__Records provided__.
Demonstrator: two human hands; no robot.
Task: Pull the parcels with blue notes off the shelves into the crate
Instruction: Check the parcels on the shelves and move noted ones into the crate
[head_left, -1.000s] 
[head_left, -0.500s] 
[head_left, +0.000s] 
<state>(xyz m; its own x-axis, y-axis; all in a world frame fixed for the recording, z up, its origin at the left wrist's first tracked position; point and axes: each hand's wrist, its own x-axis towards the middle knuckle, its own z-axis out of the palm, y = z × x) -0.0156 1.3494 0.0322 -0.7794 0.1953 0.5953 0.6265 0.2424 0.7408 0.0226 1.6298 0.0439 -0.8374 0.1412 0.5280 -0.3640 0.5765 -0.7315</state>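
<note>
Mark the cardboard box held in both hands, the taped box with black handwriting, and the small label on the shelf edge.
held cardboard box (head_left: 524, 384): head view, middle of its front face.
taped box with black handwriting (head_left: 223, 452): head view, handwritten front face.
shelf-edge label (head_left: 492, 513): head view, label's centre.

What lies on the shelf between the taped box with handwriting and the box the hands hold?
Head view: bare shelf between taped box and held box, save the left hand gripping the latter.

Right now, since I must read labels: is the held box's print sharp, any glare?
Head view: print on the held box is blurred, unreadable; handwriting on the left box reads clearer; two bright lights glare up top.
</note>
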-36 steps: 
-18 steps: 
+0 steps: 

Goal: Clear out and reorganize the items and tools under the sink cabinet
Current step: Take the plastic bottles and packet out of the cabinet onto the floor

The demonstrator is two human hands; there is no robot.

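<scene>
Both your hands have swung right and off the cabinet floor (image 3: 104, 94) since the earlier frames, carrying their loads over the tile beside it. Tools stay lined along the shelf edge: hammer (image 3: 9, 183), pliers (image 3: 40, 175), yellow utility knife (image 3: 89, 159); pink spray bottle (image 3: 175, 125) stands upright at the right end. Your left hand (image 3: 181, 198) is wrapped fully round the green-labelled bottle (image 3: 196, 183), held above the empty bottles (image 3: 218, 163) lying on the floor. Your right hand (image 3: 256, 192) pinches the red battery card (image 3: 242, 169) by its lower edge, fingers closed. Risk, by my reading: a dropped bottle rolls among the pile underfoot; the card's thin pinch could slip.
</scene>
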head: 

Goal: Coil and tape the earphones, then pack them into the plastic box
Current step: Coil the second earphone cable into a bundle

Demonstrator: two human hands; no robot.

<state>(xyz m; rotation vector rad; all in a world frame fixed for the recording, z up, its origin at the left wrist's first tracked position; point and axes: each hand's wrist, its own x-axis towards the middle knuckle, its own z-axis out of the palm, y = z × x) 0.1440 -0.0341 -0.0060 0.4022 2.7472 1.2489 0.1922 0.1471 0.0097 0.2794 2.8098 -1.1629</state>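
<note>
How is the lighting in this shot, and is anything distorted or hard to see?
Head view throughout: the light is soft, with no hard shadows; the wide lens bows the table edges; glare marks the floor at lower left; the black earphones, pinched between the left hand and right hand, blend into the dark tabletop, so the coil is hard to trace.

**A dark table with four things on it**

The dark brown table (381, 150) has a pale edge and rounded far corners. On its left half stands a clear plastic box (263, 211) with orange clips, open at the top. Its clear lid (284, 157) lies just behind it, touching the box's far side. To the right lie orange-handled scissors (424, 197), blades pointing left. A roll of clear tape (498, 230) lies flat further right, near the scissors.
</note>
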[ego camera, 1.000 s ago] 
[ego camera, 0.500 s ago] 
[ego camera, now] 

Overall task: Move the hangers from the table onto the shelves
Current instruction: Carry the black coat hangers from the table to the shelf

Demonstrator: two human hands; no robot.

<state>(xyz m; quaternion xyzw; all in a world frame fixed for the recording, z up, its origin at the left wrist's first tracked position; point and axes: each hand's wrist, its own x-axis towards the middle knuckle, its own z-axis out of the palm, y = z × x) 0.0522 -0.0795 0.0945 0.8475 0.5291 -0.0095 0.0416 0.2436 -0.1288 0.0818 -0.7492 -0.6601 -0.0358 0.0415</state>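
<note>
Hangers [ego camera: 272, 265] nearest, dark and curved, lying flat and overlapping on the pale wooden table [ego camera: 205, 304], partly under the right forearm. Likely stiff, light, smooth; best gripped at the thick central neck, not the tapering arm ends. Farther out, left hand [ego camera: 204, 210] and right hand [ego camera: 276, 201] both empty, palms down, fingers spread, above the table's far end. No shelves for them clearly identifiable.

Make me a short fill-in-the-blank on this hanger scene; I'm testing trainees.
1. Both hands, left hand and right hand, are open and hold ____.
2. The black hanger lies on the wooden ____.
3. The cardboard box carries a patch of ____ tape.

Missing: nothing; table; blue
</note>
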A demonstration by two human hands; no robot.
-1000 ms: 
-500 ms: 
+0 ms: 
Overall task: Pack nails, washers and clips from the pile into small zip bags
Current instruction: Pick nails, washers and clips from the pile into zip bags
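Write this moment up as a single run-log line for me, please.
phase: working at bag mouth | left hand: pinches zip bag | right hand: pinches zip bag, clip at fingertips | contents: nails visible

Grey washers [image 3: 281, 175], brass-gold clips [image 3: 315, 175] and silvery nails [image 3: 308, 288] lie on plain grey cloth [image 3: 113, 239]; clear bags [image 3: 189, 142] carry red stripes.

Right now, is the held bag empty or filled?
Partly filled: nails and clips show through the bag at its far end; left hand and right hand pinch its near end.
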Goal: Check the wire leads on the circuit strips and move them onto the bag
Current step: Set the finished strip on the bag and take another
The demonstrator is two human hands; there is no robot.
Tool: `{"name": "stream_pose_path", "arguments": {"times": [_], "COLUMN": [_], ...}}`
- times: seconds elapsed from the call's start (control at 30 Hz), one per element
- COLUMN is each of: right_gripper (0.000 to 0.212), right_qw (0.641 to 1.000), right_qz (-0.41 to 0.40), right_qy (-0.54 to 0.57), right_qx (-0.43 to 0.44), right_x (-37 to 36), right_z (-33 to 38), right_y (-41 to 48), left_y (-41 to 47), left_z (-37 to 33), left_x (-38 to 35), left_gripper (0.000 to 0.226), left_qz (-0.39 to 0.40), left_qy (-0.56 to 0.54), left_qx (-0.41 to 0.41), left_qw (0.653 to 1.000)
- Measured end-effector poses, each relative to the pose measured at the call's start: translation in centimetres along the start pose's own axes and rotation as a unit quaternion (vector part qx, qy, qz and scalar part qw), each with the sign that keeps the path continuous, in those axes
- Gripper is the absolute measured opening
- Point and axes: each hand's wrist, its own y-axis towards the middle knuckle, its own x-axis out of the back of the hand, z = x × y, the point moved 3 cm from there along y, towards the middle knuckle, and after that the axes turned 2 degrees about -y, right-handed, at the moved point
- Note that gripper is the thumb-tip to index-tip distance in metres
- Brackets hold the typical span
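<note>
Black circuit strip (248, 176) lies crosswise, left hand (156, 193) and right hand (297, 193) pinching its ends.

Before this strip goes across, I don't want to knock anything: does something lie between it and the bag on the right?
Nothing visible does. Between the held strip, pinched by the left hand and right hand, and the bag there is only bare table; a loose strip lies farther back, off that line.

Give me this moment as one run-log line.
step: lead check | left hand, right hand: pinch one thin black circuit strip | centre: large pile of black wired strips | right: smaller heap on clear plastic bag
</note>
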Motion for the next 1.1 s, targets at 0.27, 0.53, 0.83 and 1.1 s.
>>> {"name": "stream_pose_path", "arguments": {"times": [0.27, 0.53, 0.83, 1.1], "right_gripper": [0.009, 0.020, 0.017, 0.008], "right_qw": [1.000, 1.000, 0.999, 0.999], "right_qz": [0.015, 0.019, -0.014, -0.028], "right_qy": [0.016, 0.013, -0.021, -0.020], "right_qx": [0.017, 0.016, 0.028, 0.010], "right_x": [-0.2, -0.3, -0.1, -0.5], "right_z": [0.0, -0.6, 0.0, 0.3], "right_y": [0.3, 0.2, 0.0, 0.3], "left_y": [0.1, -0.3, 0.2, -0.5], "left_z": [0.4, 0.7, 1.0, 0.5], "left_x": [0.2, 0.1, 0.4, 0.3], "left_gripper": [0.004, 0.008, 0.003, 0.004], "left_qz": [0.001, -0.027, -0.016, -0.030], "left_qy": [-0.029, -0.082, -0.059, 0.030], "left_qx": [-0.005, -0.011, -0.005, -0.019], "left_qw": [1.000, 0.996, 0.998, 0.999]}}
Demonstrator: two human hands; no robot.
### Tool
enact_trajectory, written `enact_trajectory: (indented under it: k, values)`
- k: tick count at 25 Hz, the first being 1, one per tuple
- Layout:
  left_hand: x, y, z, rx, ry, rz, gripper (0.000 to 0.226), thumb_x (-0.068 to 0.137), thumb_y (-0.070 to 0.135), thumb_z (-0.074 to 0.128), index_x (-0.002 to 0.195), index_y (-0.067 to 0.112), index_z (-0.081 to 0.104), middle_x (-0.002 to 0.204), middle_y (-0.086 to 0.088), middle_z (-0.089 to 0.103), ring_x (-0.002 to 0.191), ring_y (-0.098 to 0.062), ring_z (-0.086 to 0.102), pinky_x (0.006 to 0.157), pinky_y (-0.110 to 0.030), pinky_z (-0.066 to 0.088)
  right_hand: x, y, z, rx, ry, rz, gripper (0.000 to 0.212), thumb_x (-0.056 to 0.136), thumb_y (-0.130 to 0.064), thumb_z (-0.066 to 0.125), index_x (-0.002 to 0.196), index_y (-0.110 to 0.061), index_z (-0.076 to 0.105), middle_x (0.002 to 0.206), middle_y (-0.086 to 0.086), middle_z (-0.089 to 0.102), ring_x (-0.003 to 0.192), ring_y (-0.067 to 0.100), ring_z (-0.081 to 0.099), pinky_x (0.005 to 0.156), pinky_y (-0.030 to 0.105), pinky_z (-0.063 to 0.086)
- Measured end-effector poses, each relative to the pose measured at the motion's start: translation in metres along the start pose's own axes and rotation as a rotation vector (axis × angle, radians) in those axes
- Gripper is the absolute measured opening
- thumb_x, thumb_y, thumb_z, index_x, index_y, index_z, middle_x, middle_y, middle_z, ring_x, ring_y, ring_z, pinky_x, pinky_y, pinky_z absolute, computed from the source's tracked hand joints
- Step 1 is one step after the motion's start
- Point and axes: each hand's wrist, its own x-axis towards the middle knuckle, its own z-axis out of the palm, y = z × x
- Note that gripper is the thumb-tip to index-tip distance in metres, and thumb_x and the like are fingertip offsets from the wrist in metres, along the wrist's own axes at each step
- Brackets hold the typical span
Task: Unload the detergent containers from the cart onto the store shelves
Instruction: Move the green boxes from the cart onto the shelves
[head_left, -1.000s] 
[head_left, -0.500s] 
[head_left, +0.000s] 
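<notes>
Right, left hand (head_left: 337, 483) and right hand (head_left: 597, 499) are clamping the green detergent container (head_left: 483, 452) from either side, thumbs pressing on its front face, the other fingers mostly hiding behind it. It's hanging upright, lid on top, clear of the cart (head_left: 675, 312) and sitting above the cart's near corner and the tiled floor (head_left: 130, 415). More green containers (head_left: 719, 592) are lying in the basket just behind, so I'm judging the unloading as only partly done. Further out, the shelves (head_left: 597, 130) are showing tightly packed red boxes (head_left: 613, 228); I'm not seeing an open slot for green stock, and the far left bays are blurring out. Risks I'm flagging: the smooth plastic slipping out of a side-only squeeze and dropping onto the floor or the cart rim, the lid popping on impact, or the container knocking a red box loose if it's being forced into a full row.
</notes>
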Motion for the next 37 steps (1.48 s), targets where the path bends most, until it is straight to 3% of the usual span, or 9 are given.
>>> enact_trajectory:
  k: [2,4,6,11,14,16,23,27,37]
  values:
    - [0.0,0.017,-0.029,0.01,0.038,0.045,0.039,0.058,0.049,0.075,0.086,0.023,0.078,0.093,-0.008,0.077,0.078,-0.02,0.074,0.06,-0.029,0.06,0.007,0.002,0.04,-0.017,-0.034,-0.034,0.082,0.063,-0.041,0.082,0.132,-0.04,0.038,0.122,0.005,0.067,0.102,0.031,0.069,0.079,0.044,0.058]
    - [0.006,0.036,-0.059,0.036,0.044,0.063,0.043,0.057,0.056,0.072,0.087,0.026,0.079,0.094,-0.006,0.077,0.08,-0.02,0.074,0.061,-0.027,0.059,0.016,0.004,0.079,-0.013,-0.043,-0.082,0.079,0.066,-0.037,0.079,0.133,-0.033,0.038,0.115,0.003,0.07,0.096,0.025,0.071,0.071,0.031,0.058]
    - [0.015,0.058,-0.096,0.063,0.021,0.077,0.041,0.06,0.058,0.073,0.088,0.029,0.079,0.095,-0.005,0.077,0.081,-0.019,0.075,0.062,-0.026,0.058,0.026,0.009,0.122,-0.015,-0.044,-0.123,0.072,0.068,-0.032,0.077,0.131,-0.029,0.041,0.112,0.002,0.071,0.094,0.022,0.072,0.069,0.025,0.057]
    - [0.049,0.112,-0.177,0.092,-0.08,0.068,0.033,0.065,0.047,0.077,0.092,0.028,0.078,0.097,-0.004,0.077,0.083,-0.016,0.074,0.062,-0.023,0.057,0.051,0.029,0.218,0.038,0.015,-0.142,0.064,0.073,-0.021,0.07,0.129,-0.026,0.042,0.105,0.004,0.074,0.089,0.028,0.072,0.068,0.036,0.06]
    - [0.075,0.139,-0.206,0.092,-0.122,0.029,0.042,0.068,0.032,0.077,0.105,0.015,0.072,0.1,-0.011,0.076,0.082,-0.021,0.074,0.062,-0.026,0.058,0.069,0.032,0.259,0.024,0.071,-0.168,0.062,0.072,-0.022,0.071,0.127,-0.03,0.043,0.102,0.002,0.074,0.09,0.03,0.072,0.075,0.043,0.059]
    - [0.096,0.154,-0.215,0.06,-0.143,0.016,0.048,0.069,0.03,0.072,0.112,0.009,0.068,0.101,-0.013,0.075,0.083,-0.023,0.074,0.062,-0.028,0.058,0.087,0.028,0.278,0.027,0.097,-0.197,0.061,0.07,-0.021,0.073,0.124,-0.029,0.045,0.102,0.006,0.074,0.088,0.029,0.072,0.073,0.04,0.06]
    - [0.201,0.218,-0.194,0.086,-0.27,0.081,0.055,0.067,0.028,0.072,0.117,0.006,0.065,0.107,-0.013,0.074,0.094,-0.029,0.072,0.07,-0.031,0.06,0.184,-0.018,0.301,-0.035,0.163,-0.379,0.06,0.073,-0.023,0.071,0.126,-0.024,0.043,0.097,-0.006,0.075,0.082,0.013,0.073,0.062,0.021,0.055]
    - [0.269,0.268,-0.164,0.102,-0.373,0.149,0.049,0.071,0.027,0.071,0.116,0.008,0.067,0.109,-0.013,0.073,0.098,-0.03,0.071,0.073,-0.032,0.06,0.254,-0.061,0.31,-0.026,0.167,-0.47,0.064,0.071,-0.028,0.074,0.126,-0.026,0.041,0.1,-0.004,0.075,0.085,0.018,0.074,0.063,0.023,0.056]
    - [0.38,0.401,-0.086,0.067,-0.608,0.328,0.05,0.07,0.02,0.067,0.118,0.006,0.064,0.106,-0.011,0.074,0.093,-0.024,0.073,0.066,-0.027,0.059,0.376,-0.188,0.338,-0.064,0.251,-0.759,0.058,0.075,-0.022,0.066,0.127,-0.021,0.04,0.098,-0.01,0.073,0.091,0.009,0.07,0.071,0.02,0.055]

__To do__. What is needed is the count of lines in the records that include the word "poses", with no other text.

__Task solution__. 2